TAML Reference Documentation¶
TAML is a configuration file format combining some aspects of Markdown, CSV, TOML, YAML and Rust.
As configuration language, TAML’s main design goals are to be:
Human-writeable
Human-readable
Unambiguous and Debuggable
Computer-readable
One central feature is that it uses headings rather than indentation or far-spanning nested brackets to denote complex data structures. Another is the relatively strong distinction between data types.
In addition to this, implementations of the file format should make it easy to make it easy for software end(!) users to learn about and correct mistakes in configuration files. A number of error codes and descriptions are documented here which will ideally be largely shared between implementations.

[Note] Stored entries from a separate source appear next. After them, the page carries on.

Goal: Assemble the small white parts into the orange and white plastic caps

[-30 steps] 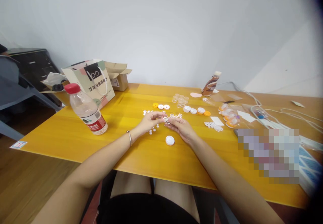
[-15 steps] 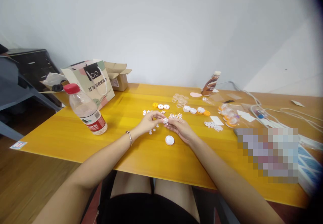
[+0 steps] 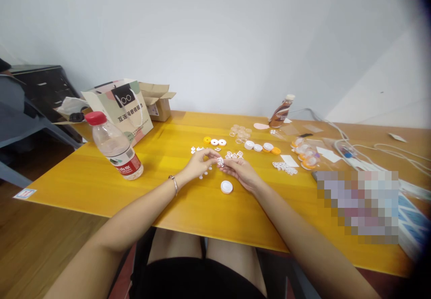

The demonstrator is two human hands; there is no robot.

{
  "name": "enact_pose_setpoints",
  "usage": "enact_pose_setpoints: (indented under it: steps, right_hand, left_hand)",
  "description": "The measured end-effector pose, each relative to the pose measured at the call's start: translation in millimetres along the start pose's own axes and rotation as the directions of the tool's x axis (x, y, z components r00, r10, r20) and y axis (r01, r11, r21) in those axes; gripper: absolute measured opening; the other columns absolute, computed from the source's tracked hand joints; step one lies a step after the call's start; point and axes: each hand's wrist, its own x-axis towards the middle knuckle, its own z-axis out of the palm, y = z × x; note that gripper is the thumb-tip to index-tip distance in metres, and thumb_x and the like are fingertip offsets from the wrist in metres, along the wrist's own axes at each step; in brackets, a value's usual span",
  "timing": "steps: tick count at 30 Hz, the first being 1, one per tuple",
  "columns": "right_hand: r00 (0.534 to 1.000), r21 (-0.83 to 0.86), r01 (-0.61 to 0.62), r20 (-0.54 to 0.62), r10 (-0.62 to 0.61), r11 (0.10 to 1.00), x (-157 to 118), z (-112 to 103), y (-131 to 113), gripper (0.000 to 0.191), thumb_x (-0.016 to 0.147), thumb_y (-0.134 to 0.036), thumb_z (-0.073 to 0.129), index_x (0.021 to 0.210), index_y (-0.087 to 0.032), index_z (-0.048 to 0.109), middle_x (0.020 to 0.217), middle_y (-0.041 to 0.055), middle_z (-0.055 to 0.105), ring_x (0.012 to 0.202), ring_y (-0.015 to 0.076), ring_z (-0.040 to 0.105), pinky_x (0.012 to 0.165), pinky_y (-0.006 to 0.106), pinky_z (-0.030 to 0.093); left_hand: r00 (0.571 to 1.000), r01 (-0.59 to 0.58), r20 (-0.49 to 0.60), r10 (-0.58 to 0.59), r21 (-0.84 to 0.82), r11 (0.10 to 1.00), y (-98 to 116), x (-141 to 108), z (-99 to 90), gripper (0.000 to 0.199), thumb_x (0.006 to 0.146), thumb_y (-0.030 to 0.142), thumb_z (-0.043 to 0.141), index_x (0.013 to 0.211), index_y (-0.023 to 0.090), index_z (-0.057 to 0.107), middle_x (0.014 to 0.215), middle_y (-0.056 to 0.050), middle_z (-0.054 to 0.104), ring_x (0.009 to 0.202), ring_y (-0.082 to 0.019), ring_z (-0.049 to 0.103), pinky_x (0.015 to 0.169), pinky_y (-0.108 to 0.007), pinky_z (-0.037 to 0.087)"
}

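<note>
Between my two hands is a small white openwork plastic piece (image 3: 220,161), pinched by the fingertips of both. My left hand (image 3: 199,162) grips it from the left, and my right hand (image 3: 240,171) from the right. Just below them on the table lies a round white cap-like piece (image 3: 226,187). More white openwork pieces (image 3: 234,155) rest right behind my right hand. Small white discs (image 3: 201,177) and little white parts (image 3: 193,149) are scattered about my left hand, which hides some of them.
Behind my hands are yellow and white rings (image 3: 214,142), clear rings (image 3: 240,133) and white and orange round parts (image 3: 267,147). A water bottle (image 3: 116,148) and a paper bag (image 3: 123,110) stand left. A brown drink bottle (image 3: 281,112), cables (image 3: 340,133) and a blurred-out area are right.
The small white piece has turned slightly between my fingertips. Both hands stay in nearly the same place, and the things on the table have not moved.
</note>
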Motion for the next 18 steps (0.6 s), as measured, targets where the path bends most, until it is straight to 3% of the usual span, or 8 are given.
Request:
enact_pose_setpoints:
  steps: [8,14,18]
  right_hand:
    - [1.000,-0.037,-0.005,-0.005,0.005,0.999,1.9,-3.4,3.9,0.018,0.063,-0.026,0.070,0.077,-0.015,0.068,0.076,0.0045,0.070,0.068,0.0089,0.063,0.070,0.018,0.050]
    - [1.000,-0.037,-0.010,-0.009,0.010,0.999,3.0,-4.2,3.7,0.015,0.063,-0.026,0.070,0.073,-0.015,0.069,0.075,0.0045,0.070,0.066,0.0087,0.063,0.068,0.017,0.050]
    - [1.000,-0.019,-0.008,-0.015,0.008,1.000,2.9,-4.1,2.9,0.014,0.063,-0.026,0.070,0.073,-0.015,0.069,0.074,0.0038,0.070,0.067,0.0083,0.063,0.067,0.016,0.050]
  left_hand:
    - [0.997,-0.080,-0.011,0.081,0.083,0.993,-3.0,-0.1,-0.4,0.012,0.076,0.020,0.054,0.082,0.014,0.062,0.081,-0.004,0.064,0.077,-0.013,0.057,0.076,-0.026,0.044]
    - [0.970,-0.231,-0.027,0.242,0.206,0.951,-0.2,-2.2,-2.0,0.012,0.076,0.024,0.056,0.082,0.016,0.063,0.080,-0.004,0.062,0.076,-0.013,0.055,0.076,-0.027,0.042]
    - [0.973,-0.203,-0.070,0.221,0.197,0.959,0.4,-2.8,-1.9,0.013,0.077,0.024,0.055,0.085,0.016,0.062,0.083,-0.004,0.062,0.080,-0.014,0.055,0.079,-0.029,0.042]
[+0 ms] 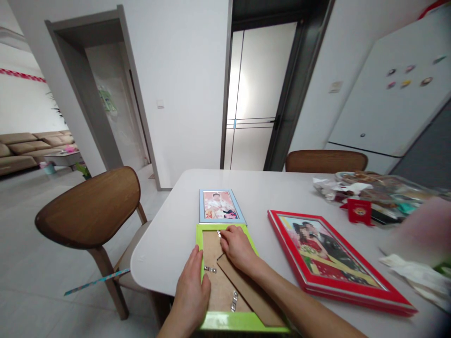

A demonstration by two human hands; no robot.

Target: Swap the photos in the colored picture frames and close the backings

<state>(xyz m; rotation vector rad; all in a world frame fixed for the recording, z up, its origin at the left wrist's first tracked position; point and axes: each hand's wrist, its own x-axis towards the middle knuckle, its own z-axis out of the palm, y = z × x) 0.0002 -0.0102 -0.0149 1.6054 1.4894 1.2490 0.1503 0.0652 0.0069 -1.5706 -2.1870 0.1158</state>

Please refer to the table of contents to the left for examples and details.
Note
TAML is explicitly not a data transfer format.
Most notably, it is not streamable, as repeated non-list fields are not valid and must lead to a parsing error before any data becomes effective. This includes unrelated preceding data in the same document.
TAML by Example¶
Hint
This is a non-normative quickstart guide.
For the thorough format reference, see grammar_reference.
The most simple TAML document is empty:
While this is valid TAML, such a configuration file will usually be unsupported in practice, as fields are not always optional.
Key-Value Pairs¶
To define structural fields (including in the implicit top-level context), you can write them as key-value pairs as follows:
// This is a comment. The parser will ignore it.
a_string: "This is Unicode text. You can escape \\ and \"."
some_data: <Some-Encoding:This is a data literal. You can escape \\ and \>.>
an_integer: 5
negative: -0
decimal: 0.0
negative_decimal: -10.0
list: ("Inline lists may contain heterogeneous data but no line breaks.", 1, 2.0, ())
`You can quote identifiers and escape \\ and \` within.`: ()
Note
Integers and decimals are disjoint! If a decimal value is expected, write 1.0
instead of 1
.
Tabular List¶
Lists may also be written as tables with a single column:
# [[items]]
"This is a list in tabular form."
1
2
3
4
5
"This is still part of the list."
Lists continue up to the next heading or end of document. They may not contain nested sections.
Each row in the table creates a new column in the list assigned to the items
field,
while empty lines and lines with only a comment are ignored.
Enums¶
Enum values are written as variant identifier, optionally followed by a list:
unit_variant: Unit
empty_variant: Empty()
newtype_variant: SameAsBefore("This is a nested value.")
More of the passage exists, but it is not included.